§ **Problem statement**: Where the listing below has a line with "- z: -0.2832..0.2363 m", write out exactly that line and every line after it, stopping after the line with "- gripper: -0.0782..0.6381".

§ **Extracted information**:
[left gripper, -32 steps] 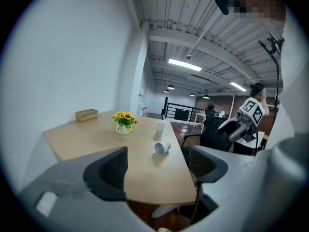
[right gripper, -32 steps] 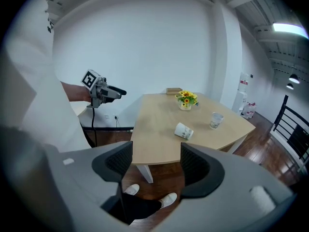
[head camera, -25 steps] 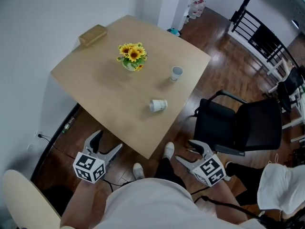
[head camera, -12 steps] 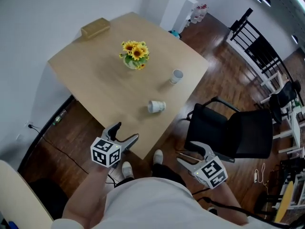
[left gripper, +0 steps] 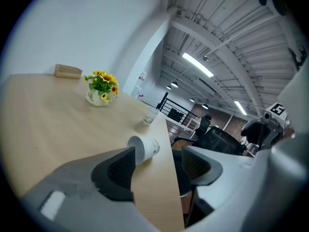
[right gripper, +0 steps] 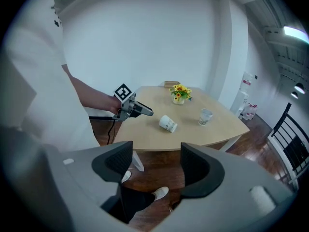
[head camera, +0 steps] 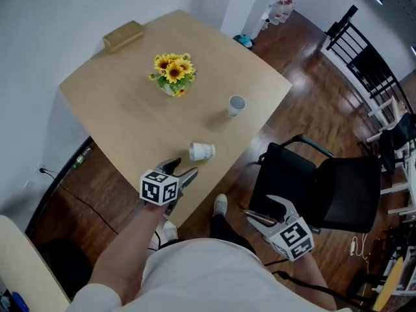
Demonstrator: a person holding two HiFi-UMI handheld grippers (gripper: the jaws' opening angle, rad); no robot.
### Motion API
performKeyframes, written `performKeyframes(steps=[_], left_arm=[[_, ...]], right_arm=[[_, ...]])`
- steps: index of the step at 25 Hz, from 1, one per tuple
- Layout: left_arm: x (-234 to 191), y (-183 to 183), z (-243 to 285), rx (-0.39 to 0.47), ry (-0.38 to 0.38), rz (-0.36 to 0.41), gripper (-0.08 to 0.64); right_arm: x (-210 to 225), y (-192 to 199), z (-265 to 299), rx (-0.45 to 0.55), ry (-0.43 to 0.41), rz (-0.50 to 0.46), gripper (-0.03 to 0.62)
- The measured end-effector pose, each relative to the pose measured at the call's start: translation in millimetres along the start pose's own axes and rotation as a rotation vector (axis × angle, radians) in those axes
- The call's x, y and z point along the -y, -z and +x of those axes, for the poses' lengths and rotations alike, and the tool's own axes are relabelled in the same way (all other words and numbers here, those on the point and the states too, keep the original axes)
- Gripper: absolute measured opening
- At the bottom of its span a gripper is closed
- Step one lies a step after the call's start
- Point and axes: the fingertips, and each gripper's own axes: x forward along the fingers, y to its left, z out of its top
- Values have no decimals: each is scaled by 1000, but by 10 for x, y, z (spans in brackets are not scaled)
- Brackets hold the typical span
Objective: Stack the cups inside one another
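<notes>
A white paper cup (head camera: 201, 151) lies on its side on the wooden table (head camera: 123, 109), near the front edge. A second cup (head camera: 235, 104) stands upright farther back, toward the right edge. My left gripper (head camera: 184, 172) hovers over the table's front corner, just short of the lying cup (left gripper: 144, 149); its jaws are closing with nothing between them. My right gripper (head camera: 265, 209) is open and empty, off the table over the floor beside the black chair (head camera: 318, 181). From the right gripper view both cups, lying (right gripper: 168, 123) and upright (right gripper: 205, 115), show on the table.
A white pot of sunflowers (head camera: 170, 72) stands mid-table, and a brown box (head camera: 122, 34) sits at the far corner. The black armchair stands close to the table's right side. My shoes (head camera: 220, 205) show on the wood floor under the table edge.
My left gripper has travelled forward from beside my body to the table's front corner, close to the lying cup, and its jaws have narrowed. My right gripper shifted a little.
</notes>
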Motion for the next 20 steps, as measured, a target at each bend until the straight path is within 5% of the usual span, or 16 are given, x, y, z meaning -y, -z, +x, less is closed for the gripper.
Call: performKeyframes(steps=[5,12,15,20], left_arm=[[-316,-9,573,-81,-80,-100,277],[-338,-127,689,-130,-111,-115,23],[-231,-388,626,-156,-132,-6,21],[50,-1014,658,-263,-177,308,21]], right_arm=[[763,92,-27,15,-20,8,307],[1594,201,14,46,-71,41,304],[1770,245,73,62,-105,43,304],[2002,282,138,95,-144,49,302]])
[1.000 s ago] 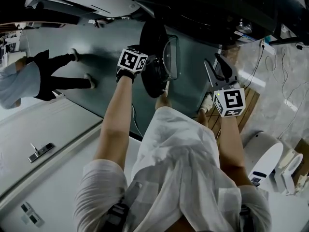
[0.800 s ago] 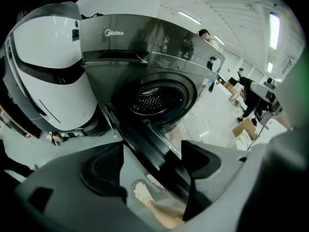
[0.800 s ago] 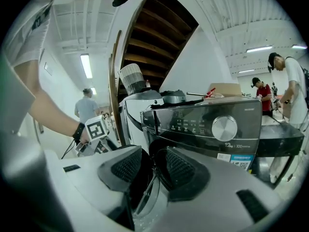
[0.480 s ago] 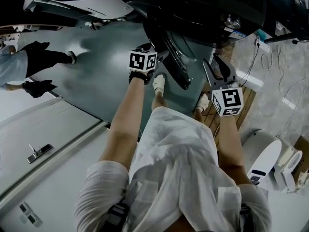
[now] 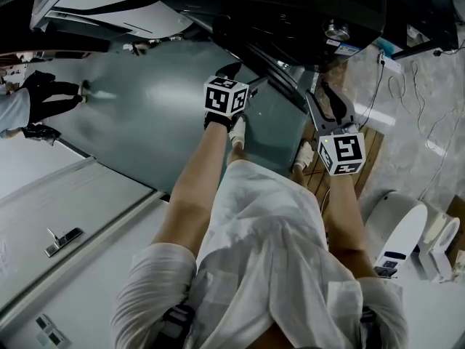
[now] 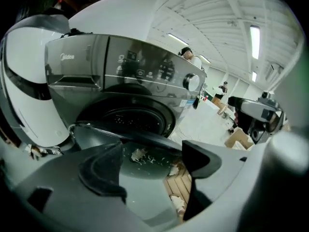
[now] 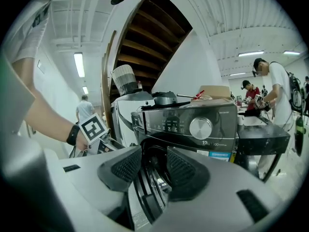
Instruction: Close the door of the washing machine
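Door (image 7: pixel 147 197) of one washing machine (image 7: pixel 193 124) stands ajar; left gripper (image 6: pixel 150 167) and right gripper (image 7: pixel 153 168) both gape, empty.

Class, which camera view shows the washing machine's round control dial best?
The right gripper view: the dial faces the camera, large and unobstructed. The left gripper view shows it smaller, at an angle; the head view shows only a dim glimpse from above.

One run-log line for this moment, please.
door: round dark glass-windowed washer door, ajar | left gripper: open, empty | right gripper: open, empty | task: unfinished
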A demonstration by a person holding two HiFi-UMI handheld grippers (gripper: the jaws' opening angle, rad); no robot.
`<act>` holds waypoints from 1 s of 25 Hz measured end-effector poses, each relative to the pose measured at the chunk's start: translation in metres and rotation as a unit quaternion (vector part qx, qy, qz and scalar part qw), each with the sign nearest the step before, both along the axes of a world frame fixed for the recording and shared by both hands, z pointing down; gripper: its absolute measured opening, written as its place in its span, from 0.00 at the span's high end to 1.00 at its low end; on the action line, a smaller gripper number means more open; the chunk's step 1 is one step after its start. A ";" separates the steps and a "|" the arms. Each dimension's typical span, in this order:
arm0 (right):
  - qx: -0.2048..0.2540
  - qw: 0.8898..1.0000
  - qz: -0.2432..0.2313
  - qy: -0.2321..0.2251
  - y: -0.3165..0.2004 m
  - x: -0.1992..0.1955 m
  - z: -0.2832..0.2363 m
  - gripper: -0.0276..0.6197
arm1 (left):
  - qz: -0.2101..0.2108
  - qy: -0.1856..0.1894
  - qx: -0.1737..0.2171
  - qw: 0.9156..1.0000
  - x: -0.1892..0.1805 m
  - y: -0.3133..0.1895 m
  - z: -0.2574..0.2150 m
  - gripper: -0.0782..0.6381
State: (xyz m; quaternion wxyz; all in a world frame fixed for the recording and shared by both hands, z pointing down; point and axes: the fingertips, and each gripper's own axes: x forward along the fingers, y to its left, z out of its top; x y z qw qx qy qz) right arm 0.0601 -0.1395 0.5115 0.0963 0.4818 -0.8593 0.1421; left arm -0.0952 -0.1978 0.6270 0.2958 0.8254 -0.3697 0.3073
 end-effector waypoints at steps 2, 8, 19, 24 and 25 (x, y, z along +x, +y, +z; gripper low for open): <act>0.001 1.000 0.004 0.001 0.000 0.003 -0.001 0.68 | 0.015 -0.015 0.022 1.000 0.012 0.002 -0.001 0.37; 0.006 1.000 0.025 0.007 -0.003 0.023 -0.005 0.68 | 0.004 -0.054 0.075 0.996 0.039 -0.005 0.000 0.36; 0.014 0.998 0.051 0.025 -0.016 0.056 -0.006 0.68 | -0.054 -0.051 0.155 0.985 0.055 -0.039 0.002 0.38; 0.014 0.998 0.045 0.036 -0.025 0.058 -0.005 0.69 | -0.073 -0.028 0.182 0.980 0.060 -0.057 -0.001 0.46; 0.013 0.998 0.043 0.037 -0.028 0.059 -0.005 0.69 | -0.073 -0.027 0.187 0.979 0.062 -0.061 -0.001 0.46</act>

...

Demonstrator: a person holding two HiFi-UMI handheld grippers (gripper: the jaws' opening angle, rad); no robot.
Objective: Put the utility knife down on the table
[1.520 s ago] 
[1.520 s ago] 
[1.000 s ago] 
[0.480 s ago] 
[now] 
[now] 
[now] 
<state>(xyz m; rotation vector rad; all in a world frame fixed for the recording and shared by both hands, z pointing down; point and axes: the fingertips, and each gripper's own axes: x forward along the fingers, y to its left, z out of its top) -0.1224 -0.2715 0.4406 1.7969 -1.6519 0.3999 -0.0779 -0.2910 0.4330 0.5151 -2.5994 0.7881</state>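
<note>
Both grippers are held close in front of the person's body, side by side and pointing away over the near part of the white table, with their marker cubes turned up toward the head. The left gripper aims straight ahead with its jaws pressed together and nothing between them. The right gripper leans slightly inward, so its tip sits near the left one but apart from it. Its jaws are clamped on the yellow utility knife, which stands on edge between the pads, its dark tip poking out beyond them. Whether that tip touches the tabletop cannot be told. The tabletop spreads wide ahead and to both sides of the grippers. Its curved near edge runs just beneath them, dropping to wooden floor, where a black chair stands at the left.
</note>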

§ **Solution for this task**:
  - z: -0.2832..0.2363 m
  - gripper: -0.0276..0.6197
arm1 (left):
  - qz: -0.2101..0.2108
  - qy: -0.1856..0.1894
  - qx: -0.1737..0.2171
  - qw: 0.9156..1.0000
  - x: -0.1892..0.1805 m
  - y: -0.3133..0.1895 m
  - z: -0.2574..0.2150 m
  - gripper: -0.0782..0.6381

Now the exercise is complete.